Again the spinster-like titter and the effect of sinking, of disappearance, of abrupt withdrawal down into his own mind to select and reappear with a new card up his sleeve, blandly, as though confident that no one could have missed him. It was like an elaborate conjuring trick.
“Oh, Mr. Ackerley—I have a request to make of you. Can you—will you be so kind as to grant me a little black polish? Only a small piece. I shall be very grateful.”
He fished a Nugget Boot Polish tin out of his pocket.
“Blacking?” I said, astonished. “Whatever for?”
“For my shoes. To-morrow we must all have clean shoes for the festival, and I have no blacking in my house and cannot afford to buy some. But I only want very little. Just enough for one shoe.”
Concealing my amusement, I told him that Hashim would no doubt supply him with what he wanted.
“Thank you, Mr. Ackerley, thank you very much.”

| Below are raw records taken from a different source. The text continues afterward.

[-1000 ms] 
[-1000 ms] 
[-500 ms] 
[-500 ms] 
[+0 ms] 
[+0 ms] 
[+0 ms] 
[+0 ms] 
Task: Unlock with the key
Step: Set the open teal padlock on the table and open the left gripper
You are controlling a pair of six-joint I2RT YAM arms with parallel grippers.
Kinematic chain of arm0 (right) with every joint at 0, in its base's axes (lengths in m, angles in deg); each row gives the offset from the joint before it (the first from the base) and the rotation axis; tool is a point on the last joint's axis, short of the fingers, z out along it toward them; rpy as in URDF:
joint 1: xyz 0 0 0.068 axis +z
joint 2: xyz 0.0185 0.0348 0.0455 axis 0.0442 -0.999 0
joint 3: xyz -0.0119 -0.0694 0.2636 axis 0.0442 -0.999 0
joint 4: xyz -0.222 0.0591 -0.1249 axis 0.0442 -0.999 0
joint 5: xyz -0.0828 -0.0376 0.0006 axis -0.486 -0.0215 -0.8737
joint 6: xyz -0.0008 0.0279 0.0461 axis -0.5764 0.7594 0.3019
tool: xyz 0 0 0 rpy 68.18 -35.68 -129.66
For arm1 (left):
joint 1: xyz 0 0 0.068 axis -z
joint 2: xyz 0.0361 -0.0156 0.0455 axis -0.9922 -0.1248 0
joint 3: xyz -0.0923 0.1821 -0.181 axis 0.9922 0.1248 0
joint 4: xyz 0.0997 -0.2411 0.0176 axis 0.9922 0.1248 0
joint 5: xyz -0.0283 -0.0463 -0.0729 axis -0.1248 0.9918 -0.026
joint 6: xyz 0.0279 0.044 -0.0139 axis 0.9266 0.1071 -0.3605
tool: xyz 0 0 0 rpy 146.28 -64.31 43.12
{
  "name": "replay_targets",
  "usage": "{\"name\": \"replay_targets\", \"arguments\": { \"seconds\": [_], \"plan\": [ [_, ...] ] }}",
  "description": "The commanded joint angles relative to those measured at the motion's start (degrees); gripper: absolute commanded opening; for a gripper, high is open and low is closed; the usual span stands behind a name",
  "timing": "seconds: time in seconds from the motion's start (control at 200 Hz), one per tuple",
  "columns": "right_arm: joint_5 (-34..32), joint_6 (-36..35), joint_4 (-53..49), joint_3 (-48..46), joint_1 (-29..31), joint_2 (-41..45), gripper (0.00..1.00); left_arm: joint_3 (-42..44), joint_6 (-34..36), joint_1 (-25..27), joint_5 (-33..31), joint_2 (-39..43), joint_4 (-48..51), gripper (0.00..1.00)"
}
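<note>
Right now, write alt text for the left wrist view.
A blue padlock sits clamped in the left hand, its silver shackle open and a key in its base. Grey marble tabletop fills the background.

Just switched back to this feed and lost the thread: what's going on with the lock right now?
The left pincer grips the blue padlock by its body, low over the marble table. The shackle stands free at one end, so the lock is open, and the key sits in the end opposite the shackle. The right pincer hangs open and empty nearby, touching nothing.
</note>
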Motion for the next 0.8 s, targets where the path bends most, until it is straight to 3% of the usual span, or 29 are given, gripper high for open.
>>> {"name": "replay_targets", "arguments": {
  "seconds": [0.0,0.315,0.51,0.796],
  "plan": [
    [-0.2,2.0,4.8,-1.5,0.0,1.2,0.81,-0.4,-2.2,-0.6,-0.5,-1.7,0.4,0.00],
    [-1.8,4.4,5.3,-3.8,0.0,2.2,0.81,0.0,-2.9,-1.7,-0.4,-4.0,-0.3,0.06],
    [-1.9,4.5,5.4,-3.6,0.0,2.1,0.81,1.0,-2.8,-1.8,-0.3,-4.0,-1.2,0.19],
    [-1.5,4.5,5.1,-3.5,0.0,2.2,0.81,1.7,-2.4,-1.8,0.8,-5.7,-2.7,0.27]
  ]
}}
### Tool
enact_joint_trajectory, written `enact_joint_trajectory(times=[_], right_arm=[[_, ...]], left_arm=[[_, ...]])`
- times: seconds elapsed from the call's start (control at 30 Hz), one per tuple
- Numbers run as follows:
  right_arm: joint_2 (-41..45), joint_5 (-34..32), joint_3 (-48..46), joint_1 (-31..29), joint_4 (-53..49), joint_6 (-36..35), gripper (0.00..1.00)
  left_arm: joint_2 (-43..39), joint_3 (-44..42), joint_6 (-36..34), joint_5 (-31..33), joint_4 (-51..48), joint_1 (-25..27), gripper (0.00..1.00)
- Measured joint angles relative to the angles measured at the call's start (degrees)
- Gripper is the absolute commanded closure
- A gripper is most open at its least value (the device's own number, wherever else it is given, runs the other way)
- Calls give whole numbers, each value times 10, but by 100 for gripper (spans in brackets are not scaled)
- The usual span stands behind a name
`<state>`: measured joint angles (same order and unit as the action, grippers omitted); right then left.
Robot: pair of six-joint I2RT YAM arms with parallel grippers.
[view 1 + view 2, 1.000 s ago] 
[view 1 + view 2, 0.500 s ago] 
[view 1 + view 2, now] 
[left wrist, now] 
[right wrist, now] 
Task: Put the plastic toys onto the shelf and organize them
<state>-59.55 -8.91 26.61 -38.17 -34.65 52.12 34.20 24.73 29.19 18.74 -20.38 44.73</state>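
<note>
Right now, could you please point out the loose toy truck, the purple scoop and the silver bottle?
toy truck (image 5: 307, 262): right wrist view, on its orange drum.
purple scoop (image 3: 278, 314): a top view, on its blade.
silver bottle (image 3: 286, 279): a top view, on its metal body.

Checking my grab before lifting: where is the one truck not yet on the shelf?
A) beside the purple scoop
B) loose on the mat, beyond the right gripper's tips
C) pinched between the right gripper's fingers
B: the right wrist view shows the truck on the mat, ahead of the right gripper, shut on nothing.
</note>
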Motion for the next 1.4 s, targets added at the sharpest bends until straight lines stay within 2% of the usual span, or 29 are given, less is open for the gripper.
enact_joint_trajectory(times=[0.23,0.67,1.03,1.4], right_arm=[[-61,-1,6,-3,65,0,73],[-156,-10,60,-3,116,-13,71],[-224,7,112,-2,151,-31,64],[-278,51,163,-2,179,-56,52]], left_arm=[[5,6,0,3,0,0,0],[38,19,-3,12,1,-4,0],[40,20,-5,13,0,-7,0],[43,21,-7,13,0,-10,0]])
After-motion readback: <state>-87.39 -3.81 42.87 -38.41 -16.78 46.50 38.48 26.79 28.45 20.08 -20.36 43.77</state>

The tin was restored to the pocket, and again, so to speak, he sank, but for so long this time that I felt that he must be played out, that he had got to the end of the suit, that nothing, except perhaps the ace, remained. Eventually he came up with it, and in spite of my dislike for him I could not help feeling a certain admiration for his perseverance. Having failed to get what he wanted by putting me under a new obligation or playing for my pity, he now asked for it direct.
“Mr. Ackerley, if I make a request will you grant it?”
“No.”
He sniggered.
“Oh! You will not? You say ‘No’ before you have heard me speak.”